Subject: Thoughts
Author:
Posted on: 2016-11-18 16:35:00 UTC

You've perfectly illustrated the difference between the sides of the debate here: the unwashed cisgender majority can play ideological referee and talk about hypocrisy all they want because they aren't affected by this. The right-wing fundamentalists who rage against trans people do so because they feel that their gods tell them to. We on the trans side are fighting because people are literally trying to destroy us. The tools in question vary: legislation, economics, or violence, but the end goal is the same.

So, no, I reject your assumption that all sides are somehow equal in this. There is not a moral equal footing here. Nor is this a safe ideological debate for one of the involved parties. The Trans Day of Remembrance is coming up this weekend, where we mourn our dead. There are eighty-seven names on the list this year, and that's just counting people who we know were trans and we know were murdered.

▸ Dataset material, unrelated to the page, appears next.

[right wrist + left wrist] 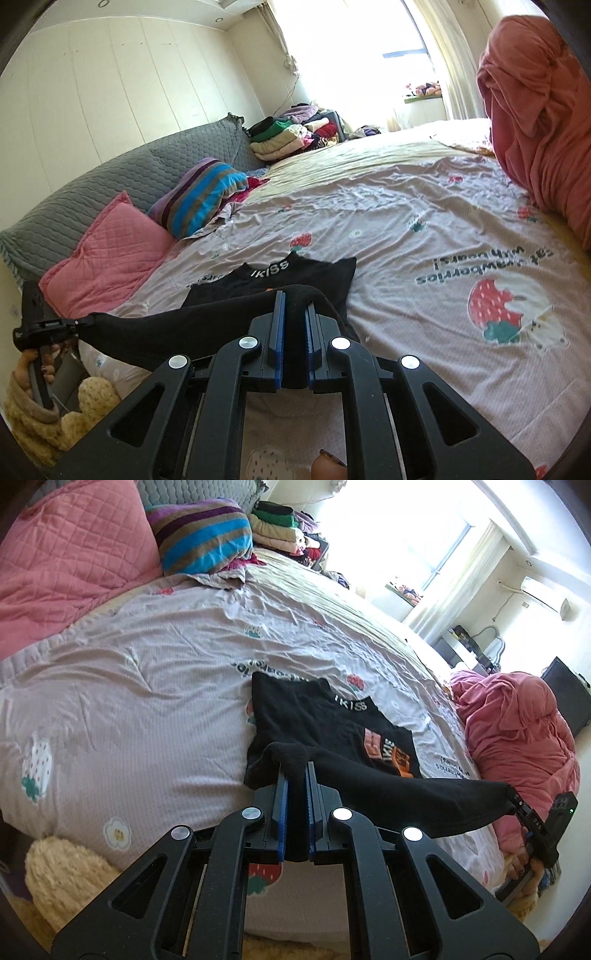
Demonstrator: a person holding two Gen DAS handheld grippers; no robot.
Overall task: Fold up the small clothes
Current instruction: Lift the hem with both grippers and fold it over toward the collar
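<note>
The left gripper (295, 771), a black two-finger claw with blue pads, is clamped tight on a bunched corner of a small black cotton T-shirt (325, 723) with white lettering at the collar and an orange print on the chest. The right gripper (295, 301), built the same way, is clamped on the opposite corner of the same near edge. Between the two claws the shirt's hem hangs as a taut black band, lifted clear of the bed. The rest of the shirt lies flat farther out, collar pointing away, on a pale lilac bedsheet (147, 686) printed with strawberries and flowers.

Beyond the shirt, a pink quilted pillow (110, 254) and a striped rolled blanket (207, 195) rest against a grey quilted headboard (122, 192). A stack of folded clothes (280, 140) sits at the far end near a bright window. A bundled pink duvet (524, 731) lies to the right side of the bed.

This looks like the first lengthwise fold: the hem is raised, ready to be carried over. The next move calls for both claws travelling together toward the collar, keeping the edge level and taut, then lowering it evenly before letting go.
</note>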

That's what, a good-sized car bomb's worth?

So. Please stop trying to compare a violent hate group to people who are frequent victims of hate crimes. That is not terribly cool.

In case you haven't read Data Junkie's response, the kkk doesn't much care about civil rights. They exist to apply the law of the jungle to whoever they wish; in fact, membership requires stepping over legal bounds and committing hate crimes.

I reject your allegations of hypocrisy. I believe in simple things like "don't commit violent crime" and "don't support ideologies of hatred." Perhaps I'm ethically gerrymandering to protect my cause, but those seem to both censure the hypothetical kkk member and not say very much about queer people.

Because, once again, comparing people with a minority identity to a literal violent hate group is ridiculous.

If you want a better comparison, I, a hypothetical queer business owner, would not refuse to bake a cake / build a website / whatever for a christian wedding, even if it were, say, a baptist one. Even that is an ideology they have chosen to hold so it's not a fair comparison, but my dislike of what they believe isn't reason to deny them service.

However, I reserve the right to refuse service to all who hold an ideology of hatred. If there were a queer group that advocated and performed, say, church burnings, I would refuse then service too.